■ What is expected ■
Find and copy the lines in the records beneath this task that contain the word "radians".
══ Materials provided ══
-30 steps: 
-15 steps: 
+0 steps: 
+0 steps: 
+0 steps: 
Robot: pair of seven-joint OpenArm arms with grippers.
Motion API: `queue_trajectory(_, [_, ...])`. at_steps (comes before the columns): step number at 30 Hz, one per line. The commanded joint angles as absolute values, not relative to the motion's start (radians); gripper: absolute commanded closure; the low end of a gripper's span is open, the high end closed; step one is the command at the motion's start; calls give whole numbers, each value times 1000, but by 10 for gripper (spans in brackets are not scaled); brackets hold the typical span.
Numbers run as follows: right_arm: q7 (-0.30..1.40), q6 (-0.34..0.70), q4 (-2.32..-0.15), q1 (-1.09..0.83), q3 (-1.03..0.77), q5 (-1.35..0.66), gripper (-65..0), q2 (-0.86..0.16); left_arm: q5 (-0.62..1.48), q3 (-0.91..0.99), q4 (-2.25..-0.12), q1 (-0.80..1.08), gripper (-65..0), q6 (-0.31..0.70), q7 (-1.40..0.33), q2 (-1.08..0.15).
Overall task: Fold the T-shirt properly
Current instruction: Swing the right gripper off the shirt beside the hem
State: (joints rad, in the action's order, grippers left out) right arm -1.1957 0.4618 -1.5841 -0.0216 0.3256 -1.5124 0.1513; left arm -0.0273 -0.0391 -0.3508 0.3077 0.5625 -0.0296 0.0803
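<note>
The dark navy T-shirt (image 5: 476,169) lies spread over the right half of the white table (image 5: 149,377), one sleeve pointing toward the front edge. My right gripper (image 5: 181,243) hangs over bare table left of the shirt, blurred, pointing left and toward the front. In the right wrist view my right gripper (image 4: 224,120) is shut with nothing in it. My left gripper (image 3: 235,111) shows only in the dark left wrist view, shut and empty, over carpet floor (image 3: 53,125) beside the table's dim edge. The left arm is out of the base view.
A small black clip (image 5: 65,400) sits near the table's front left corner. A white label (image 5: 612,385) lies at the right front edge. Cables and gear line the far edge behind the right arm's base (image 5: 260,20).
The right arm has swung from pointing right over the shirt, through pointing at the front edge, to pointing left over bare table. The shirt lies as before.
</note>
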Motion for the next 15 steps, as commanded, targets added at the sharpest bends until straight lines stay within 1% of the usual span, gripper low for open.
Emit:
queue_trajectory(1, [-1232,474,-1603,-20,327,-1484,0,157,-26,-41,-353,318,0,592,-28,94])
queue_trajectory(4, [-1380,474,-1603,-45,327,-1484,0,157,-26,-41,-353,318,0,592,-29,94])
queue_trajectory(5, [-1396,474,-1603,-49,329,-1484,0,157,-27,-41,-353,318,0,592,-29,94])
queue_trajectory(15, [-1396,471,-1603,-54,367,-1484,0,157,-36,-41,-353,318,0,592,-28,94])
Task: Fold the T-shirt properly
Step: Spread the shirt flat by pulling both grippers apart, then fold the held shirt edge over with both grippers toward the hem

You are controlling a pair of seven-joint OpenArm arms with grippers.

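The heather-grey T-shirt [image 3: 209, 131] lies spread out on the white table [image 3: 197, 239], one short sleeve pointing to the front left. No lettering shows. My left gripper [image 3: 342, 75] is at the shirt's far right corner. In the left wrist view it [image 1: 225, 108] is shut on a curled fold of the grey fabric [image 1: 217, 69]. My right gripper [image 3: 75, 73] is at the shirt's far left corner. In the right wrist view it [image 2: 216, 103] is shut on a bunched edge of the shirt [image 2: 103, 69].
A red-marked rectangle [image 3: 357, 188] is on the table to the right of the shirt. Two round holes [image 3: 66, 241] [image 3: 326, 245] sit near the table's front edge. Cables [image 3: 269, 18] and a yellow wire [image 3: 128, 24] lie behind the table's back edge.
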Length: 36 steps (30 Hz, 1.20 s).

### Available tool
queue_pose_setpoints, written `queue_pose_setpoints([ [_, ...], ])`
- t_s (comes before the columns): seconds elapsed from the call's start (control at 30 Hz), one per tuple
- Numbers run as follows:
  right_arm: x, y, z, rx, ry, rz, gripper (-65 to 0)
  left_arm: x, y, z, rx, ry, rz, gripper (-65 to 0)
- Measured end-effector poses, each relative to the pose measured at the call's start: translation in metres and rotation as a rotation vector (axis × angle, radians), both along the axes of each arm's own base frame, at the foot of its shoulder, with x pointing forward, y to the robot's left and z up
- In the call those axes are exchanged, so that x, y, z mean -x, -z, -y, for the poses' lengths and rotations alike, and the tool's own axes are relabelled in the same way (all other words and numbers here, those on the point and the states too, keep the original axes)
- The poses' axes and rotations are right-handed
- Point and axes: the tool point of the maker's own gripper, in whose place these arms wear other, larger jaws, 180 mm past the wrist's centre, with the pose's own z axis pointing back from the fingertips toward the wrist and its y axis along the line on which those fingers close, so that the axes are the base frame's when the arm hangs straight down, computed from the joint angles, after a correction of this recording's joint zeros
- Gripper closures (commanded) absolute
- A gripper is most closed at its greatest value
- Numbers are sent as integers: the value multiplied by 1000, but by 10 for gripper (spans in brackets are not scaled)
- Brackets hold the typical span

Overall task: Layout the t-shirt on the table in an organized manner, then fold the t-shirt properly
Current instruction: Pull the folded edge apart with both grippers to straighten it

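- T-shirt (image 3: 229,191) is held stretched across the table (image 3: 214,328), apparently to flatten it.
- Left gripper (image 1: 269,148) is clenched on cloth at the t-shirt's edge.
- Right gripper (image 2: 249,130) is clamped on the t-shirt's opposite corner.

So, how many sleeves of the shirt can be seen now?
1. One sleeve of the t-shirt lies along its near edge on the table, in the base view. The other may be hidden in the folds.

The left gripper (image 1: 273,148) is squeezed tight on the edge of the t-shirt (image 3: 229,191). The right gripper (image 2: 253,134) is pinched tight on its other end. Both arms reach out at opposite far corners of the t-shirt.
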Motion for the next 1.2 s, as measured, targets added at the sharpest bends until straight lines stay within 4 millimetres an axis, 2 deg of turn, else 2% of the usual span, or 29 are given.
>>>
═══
■ Task response ■
Motion API: `queue_trajectory(_, [_, ...])`. at_steps (comes before the columns): step number at 30 Hz, one per line. The commanded joint angles as absolute values, not relative to the motion's start (radians); gripper: absolute commanded closure; the low end of a gripper's span is open, the high end closed; step one is the command at the motion's start; calls give whole numbers, each value times 1000, but by 10 for gripper (spans in brackets are not scaled); brackets hold the typical span.
- Measured end-effector poses, each relative to the pose measured at the call's start: translation in metres and rotation as a rotation vector (axis × angle, radians), both along the axes of each arm's own base frame, at the foot of its shoulder, with x pointing forward, y to the robot's left and z up

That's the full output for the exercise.